→ Your goal: Reproduce the data in its entirety, exactly as written.

→ Dataset extract:
━━━━━━━━━━━━━━━━━━━━
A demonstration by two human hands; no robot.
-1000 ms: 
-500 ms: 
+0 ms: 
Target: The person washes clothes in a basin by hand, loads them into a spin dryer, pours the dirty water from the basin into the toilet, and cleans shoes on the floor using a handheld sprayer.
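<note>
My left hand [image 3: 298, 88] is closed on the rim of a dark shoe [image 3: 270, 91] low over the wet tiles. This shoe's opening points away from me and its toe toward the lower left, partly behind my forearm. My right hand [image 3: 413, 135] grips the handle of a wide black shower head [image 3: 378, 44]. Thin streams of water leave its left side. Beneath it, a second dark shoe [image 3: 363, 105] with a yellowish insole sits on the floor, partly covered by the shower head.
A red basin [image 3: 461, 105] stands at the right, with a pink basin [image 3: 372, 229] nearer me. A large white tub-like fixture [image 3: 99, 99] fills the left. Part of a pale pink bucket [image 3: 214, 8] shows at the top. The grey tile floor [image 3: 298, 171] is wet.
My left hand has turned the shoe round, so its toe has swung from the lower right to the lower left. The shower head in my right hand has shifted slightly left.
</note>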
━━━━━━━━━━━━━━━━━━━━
→ Output of the exercise:
A demonstration by two human hands; no robot.
-1000 ms: 
-500 ms: 
+0 ms: 
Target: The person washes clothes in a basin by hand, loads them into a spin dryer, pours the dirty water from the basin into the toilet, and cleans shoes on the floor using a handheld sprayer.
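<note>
My left hand [image 3: 298, 88] is closed on the rim of a dark shoe [image 3: 270, 91] low over the wet tiles. This shoe's opening points away from me and its toe toward the lower left, partly behind my forearm. My right hand [image 3: 413, 135] grips the handle of a wide black shower head [image 3: 378, 44]. Thin streams of water leave its left side. Beneath it, a second dark shoe [image 3: 363, 105] with a yellowish insole sits on the floor, partly covered by the shower head.
A red basin [image 3: 461, 105] stands at the right, with a pink basin [image 3: 372, 229] nearer me. A large white tub-like fixture [image 3: 99, 99] fills the left. Part of a pale pink bucket [image 3: 214, 8] shows at the top. The grey tile floor [image 3: 298, 171] is wet.
My left hand has turned the shoe round, so its toe has swung from the lower right to the lower left. The shower head in my right hand has shifted slightly left.
</note>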

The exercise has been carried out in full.